Are you learning the Spanish language? Have you tried a successful method to learn? If you have, kudos to you, but if you haven’t, wouldn’t you help us create the best Conjugator-translator and learn Spanish with vocabulary directly from a specific subject?
Subjects such as mathematics, a bestselling book, a hobby, etc. From any text; we know learning a language is an ongoing process.
With our conjugator-translator you’ll be able to do two things at once, you’ll be learning how the language works and at the same time using words directly related to your job or personal life. Learn Spanish straight from the subject of your interest or
need!
This conjugator-translator is a very important complement to Verbalizado’s site. Its format will be for Spanish and English users (for now). Launching the conjugator will mark the beginning of Verbalizado’s beta stage.
This particular conjugator-translator is not only designed to translate and conjugate verbs of any kind in the tenses that appear in any speech, it will display 11 sentences allowing you to see and practice each individually, one at a time in all basic tenses
of the table, at least once. You will be able to hear each one of the 11 sentences in the voice of a professional speaker. You’ll also be able to download them (as many as you like or need) in any of your listening devices. This conjugator-translator will
be free and you can trust that those who contribute to Verbalizado’s conjugador-translators are, and will always be, professional translators from specific professions.
Why specific topics?
The creators of the sentences and catalogers for Verbalizado’s conjugador-translator are (or will be) professional translators with years of experience in subjects that they have worked in. This gives them the ability to find most expressions used in the subject
they write about. But most importantly, the compilations are created by humans, which gives you the assurance that what you read is not filled with subtle but typical errors from a robotic translator.

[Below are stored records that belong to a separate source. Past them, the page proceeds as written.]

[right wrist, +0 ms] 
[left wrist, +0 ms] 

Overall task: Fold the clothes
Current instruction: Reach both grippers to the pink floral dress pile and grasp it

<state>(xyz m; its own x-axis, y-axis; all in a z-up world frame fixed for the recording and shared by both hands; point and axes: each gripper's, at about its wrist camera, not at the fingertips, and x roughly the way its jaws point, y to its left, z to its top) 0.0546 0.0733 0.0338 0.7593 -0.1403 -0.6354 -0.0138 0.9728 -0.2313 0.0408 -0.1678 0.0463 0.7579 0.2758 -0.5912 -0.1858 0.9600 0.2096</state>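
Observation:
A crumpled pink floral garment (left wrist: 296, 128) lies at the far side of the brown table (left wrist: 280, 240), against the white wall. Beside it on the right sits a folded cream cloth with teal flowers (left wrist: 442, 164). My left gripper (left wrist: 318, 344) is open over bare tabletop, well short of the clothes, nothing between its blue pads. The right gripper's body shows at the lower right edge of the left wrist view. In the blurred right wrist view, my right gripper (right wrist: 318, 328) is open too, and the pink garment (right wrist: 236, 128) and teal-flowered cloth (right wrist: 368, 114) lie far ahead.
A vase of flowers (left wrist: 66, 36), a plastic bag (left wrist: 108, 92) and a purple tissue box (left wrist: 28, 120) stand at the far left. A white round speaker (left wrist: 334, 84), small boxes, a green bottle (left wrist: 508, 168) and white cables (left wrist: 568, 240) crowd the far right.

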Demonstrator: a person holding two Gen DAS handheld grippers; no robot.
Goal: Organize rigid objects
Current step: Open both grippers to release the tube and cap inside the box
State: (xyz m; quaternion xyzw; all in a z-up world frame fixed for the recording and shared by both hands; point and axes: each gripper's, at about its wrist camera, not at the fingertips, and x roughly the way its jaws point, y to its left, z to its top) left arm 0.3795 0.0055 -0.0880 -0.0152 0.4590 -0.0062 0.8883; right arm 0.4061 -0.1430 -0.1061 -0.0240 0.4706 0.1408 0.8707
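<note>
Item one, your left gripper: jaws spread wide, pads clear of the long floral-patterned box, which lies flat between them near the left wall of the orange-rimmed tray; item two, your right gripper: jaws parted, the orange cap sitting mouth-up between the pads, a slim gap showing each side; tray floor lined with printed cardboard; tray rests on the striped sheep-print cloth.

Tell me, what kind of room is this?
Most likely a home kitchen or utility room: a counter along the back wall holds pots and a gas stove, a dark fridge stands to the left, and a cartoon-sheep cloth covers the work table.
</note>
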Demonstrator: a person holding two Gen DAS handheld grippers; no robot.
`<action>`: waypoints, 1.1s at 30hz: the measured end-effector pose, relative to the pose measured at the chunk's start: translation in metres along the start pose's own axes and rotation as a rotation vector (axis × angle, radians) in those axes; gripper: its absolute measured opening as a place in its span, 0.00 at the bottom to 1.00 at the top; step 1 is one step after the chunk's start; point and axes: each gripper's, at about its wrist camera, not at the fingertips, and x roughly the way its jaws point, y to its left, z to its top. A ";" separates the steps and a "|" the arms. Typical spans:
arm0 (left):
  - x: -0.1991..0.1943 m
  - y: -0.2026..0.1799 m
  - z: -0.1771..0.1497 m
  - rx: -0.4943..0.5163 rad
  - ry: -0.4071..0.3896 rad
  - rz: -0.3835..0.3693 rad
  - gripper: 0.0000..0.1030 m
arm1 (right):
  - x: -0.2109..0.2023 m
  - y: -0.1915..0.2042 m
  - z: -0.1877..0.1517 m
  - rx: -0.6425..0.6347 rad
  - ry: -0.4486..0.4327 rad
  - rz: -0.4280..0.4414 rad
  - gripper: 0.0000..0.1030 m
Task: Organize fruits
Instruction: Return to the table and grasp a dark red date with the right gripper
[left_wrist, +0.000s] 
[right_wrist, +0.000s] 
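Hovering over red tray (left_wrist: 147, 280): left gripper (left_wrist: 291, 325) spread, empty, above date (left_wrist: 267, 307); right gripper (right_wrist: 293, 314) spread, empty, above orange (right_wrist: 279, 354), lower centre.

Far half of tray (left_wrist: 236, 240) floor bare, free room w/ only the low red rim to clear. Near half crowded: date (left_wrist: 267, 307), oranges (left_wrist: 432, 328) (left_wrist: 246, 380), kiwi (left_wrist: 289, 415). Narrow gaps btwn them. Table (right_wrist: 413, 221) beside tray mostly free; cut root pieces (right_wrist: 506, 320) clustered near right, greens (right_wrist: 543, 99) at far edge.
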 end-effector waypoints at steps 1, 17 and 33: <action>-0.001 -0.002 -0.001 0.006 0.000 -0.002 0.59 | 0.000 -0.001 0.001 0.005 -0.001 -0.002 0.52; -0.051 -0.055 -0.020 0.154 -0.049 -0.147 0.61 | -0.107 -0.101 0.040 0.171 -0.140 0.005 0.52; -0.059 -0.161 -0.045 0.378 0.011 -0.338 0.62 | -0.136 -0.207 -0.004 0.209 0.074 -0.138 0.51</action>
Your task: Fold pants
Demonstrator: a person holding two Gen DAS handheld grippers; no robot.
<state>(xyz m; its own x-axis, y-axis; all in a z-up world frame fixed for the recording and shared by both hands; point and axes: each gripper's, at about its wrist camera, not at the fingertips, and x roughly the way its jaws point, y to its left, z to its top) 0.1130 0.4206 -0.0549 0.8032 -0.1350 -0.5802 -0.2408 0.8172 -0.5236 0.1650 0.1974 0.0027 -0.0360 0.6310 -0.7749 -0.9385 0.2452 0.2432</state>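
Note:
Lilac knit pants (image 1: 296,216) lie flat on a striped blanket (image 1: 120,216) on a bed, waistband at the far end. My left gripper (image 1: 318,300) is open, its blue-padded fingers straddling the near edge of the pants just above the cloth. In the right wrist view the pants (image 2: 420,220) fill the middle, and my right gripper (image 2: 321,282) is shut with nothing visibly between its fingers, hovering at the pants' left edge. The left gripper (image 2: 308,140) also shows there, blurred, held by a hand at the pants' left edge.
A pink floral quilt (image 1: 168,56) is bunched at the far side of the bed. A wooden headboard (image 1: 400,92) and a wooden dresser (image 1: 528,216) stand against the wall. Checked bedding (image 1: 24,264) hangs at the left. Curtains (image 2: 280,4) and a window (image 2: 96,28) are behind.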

Why our conjugator-translator? Help us get rid of the annoyance and waste of time finding an accurate answer to an expression!
Here is how that annoyance happens: You might have seen some of those new software run dictionaries and conjugators getting better each year, speed, showing technological advantages when presenting graphics, but watch out! They tend to be riddled with little
subtle glitches in the way that sentences get arranged or the way the service is provided.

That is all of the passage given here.